**WORK INSTRUCTIONS**
Since only part of the material below is wanted, output exactly the lines from the one with "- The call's" up to and including the one with "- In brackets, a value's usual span".
===== PROVIDED INFORMATION
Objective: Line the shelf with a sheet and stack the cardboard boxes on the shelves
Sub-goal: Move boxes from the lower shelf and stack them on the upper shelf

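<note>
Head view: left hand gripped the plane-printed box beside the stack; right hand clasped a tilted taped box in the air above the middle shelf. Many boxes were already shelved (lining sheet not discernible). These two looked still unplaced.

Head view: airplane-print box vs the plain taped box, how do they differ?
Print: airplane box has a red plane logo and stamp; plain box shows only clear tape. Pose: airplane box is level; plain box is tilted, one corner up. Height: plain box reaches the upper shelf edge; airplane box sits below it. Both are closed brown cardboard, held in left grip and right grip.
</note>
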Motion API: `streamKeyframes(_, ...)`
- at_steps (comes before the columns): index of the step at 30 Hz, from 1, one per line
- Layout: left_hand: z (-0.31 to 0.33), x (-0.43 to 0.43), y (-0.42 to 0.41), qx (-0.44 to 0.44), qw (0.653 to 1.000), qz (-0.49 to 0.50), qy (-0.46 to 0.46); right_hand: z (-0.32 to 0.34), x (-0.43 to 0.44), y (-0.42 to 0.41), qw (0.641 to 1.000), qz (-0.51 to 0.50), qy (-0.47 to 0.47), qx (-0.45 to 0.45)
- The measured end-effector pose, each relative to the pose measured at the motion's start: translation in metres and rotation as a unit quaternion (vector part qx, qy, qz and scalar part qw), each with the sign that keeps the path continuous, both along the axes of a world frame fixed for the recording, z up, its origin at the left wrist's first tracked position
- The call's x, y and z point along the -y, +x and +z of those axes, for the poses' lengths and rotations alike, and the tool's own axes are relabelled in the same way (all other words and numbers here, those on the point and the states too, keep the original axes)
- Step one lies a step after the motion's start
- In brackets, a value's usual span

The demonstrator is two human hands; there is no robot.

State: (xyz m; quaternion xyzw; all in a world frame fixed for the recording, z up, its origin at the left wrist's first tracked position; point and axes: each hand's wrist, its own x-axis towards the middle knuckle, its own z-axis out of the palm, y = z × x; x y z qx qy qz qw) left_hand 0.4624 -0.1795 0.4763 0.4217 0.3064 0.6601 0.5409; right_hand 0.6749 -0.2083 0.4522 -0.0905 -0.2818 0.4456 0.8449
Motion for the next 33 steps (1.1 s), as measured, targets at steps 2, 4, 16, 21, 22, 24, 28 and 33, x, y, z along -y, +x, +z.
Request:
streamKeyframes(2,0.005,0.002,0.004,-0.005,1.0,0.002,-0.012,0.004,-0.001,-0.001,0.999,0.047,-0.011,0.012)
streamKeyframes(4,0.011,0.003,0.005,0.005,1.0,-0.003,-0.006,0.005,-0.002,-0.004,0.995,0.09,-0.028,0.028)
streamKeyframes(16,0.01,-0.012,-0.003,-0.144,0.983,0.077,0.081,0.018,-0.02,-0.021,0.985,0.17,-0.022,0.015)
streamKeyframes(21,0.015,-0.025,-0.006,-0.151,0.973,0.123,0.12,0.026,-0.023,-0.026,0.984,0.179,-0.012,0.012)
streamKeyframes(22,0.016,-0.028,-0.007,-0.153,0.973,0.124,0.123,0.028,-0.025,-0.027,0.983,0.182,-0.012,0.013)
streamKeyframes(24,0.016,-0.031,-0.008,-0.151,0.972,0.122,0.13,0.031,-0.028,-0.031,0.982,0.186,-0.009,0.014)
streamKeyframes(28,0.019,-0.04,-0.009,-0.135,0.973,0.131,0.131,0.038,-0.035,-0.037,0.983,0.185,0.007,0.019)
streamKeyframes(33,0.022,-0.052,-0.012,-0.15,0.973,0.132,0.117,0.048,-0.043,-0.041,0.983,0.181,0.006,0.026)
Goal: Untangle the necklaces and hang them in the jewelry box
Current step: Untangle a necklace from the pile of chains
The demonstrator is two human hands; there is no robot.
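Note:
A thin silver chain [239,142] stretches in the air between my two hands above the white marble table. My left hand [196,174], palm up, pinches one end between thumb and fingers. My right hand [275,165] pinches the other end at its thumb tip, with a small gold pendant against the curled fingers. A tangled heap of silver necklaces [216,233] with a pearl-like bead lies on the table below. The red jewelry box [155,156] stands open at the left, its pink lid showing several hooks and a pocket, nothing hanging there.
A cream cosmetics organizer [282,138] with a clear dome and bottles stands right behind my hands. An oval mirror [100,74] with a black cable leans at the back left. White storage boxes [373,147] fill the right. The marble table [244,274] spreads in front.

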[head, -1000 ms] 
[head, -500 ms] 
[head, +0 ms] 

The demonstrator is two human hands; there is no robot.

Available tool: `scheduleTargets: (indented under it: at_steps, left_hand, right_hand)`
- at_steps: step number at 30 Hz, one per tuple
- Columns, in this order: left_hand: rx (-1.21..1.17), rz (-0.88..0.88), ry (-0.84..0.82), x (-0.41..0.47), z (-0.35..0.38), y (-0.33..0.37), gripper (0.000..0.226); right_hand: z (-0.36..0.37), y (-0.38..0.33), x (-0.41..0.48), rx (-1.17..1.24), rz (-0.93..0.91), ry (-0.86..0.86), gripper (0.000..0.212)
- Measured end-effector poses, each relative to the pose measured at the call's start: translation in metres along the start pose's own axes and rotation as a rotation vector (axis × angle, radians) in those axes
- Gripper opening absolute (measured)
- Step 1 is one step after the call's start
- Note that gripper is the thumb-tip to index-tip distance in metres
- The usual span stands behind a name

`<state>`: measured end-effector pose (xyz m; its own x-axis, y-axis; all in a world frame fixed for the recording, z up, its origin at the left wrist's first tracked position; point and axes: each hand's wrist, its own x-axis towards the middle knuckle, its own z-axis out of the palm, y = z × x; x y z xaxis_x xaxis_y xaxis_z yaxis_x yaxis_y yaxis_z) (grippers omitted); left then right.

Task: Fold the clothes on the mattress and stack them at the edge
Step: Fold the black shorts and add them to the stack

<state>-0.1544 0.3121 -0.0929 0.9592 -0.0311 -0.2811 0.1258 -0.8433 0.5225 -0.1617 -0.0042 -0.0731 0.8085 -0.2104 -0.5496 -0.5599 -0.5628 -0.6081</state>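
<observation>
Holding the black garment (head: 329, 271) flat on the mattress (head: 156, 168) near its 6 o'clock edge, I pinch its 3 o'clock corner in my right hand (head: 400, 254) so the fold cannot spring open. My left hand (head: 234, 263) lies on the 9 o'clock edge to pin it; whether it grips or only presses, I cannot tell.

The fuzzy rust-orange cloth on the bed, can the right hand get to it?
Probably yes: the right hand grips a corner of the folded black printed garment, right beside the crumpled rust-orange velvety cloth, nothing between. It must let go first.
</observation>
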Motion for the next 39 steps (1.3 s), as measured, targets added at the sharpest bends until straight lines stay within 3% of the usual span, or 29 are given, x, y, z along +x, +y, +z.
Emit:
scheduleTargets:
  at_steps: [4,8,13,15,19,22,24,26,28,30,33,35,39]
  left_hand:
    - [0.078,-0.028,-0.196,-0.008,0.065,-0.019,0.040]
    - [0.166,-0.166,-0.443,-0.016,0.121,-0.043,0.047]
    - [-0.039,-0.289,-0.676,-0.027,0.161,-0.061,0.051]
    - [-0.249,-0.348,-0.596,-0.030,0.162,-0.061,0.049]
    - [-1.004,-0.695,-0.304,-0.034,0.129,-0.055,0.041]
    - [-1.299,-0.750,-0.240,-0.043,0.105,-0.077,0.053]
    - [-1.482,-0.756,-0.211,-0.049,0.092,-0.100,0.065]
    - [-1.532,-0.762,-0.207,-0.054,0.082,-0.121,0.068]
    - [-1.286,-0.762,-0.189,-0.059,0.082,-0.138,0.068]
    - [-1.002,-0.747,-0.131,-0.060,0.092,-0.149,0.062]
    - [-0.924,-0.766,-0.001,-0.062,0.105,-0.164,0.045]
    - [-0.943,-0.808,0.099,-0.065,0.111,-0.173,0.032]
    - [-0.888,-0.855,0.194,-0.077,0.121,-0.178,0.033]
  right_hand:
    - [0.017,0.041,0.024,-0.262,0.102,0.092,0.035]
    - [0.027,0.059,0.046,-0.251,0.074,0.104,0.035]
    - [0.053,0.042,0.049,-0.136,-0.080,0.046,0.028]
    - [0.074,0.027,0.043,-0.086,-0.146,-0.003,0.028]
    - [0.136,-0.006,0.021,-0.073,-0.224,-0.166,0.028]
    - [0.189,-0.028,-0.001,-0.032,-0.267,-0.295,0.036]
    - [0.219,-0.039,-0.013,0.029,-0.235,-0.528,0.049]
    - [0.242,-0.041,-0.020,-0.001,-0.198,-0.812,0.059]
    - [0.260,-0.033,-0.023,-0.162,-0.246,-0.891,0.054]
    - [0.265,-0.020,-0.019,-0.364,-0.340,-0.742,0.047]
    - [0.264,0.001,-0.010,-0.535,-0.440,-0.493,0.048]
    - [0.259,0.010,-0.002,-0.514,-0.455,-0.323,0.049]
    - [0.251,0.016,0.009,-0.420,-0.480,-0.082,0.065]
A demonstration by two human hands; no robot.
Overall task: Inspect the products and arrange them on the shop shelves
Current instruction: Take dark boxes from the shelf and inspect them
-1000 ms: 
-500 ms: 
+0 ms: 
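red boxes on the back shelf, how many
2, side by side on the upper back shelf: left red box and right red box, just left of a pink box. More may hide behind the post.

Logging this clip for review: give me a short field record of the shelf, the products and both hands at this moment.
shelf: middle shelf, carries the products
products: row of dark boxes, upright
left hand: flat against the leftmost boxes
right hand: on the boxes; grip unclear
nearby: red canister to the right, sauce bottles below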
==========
**ANSWER SECTION**
- The call's x, y and z point along the -y, +x and +z of those axes, for the poses' lengths and rotations alike, and the tool's own axes are relabelled in the same way (all other words and numbers here, those on the point and the states too, keep the original axes)
- Step one lies a step after the motion's start
- In brackets, a value's usual span

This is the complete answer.